=== Data section ===

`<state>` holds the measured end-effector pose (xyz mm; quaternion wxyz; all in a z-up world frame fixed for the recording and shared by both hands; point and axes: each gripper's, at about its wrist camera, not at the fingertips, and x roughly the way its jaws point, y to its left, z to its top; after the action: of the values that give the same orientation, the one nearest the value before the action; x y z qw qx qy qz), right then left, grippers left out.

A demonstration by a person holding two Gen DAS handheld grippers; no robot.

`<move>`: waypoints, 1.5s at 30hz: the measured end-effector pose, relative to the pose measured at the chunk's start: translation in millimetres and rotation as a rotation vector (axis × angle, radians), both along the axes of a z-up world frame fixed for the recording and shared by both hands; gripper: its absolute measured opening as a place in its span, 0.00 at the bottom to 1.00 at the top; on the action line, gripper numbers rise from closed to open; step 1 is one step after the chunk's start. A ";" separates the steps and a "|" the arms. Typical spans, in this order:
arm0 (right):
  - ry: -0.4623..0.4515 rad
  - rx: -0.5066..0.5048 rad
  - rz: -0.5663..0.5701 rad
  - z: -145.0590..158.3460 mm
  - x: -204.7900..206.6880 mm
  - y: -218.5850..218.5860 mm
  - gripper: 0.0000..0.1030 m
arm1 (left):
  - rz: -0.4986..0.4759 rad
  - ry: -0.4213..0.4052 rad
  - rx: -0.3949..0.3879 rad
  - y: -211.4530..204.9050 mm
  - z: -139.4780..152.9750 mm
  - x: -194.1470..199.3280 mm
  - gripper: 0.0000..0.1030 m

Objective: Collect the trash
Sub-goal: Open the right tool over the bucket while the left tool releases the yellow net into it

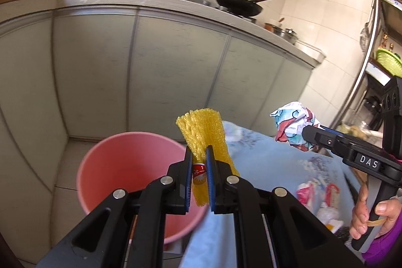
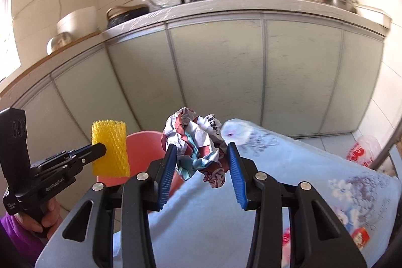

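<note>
holding a yellow foam net [image 1: 204, 135] pinched in my left gripper [image 1: 199, 167], above the rim of a pink bin [image 1: 120, 167] on the floor. my right gripper [image 2: 201, 162] clamps a crumpled printed wrapper [image 2: 194, 142] over a blue floral cloth [image 2: 314, 180], beside the bin.

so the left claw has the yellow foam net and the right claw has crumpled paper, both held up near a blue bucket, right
Not quite: the bucket is pink, not blue; the left wrist view shows it plainly. The blue thing is the cloth beside it. The rest holds: the left claw grips the yellow foam net, and the right claw grips the crumpled paper.
</note>
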<state>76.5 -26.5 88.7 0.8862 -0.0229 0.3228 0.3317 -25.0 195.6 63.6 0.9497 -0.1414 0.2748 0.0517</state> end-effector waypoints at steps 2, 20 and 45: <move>0.009 -0.017 0.041 -5.2 -1.1 20.5 0.41 | 0.026 0.010 0.009 9.6 -4.5 -3.9 0.09; 0.153 -0.181 0.214 -80.1 -1.1 130.8 0.41 | 0.153 0.177 0.025 57.3 -62.0 -5.2 0.10; 0.216 -0.197 0.223 -93.8 -6.6 131.6 0.44 | 0.166 0.222 0.014 50.0 -67.5 -0.7 0.30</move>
<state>69.9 105.0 -5.1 0.7975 -0.1094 0.4424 0.3954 -25.7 245.6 -4.0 0.9069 -0.1503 0.3650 0.1474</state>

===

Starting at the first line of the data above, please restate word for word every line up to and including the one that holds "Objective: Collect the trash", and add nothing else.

`<state>` holds the measured end-effector pose (xyz mm; quaternion wxyz; all in a z-up world frame fixed for the recording and shared by both hands; point and axes: each gripper's, at about its wrist camera, not at the fingertips, and x roughly the way its jaws point, y to its left, z to its top; after the action: of the values that give the same orientation, the one nearest the value before the action; x y z qw qx qy qz), right then left, grippers left out.

A demonstration by a person holding two Gen DAS handheld grippers; no robot.

`<move>`: waypoints, 1.5s at 30hz: the measured end-effector pose, relative to the pose measured at the chunk's start: translation in millimetres and rotation as a rotation vector (axis × angle, radians), both along the axes of a z-up world frame fixed for the recording and shared by both hands; gripper: its absolute measured opening as a place in its span, 0.00 at the bottom to 1.00 at the top; on the action line, gripper numbers rise from closed to open; step 1 is one step after the chunk's start. A ";" separates the steps and a "|" the arms. Typical spans, in this order:
arm0 (right):
  - ry: -0.4623..0.4515 rad
  - rx: -0.5066..0.5048 rad
  - rz: -0.5663..0.5701 rad
  - z: -145.0590..158.3460 mm
  - x: -204.7900..206.6880 mm
  - y: -218.5850..218.5860 mm
  - gripper: 0.0000..0.1030 m
arm1 (left):
  - rz: -0.4986..0.4759 rad
  - ry: -0.4213..0.4052 rad
  - rx: -0.3949..0.3879 rad
  - y: -211.4530..204.9050 mm
  - z: -139.4780..152.9750 mm
  - x: -194.1470..199.3280 mm
  - gripper: 0.0000..0.1030 m

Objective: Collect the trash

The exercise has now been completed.